• _REQUIREMENT_
Word for word, write the lines below out again, with no pictures.

• _THE DATA_
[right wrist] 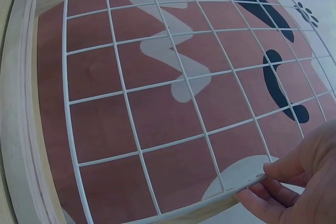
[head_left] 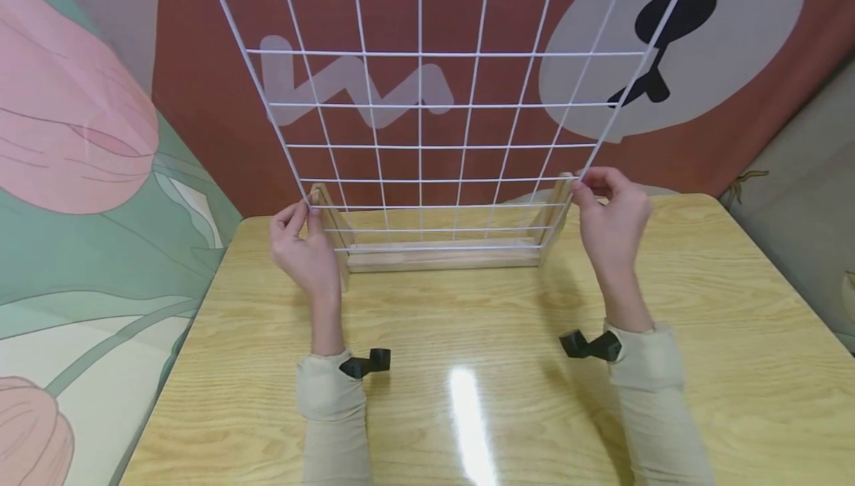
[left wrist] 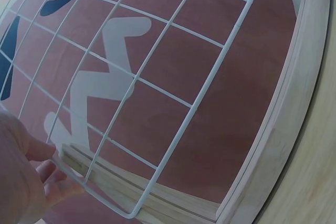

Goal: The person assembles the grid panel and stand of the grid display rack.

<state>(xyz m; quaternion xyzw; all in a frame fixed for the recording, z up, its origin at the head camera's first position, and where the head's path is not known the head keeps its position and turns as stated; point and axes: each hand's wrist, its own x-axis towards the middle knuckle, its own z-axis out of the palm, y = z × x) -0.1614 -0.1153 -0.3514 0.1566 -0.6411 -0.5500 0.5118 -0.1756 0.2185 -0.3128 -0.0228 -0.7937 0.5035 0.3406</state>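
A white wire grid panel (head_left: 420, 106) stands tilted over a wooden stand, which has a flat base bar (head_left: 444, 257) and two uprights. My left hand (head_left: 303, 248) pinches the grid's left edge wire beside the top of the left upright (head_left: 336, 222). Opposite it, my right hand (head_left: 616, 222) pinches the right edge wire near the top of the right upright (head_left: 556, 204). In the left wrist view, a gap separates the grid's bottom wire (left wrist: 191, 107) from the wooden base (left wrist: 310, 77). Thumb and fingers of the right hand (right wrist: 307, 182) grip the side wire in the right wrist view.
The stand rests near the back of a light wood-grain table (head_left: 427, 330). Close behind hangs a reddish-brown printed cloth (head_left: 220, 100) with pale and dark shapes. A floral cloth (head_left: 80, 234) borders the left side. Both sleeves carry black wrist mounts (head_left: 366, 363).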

• _WRITTEN RESPONSE_
[right wrist] 
[head_left] 
[left wrist] 

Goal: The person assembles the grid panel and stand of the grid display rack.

<state>(xyz m; quaternion xyzw; all in a frame fixed for the recording, z up, its origin at the head camera's first position, and where the head's path is not known the head keeps its position and turns as stated; point and axes: each hand's wrist, its own x-axis towards the middle knuckle, its own z-axis out of the palm, y = z × x) -0.1614 -0.1153 -0.3514 0.1566 -0.6411 -0.5500 0.5118 -0.1756 0.2185 -0.3128 -0.0228 -0.7937 0.5035 0.3406</state>
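A white wire grid panel (head_left: 420, 106) stands tilted over a wooden stand, which has a flat base bar (head_left: 444, 257) and two uprights. My left hand (head_left: 303, 248) pinches the grid's left edge wire beside the top of the left upright (head_left: 336, 222). Opposite it, my right hand (head_left: 616, 222) pinches the right edge wire near the top of the right upright (head_left: 556, 204). In the left wrist view, a gap separates the grid's bottom wire (left wrist: 191, 107) from the wooden base (left wrist: 310, 77). Thumb and fingers of the right hand (right wrist: 307, 182) grip the side wire in the right wrist view.
The stand rests near the back of a light wood-grain table (head_left: 427, 330). Close behind hangs a reddish-brown printed cloth (head_left: 220, 100) with pale and dark shapes. A floral cloth (head_left: 80, 234) borders the left side. Both sleeves carry black wrist mounts (head_left: 366, 363).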

The exercise is now complete.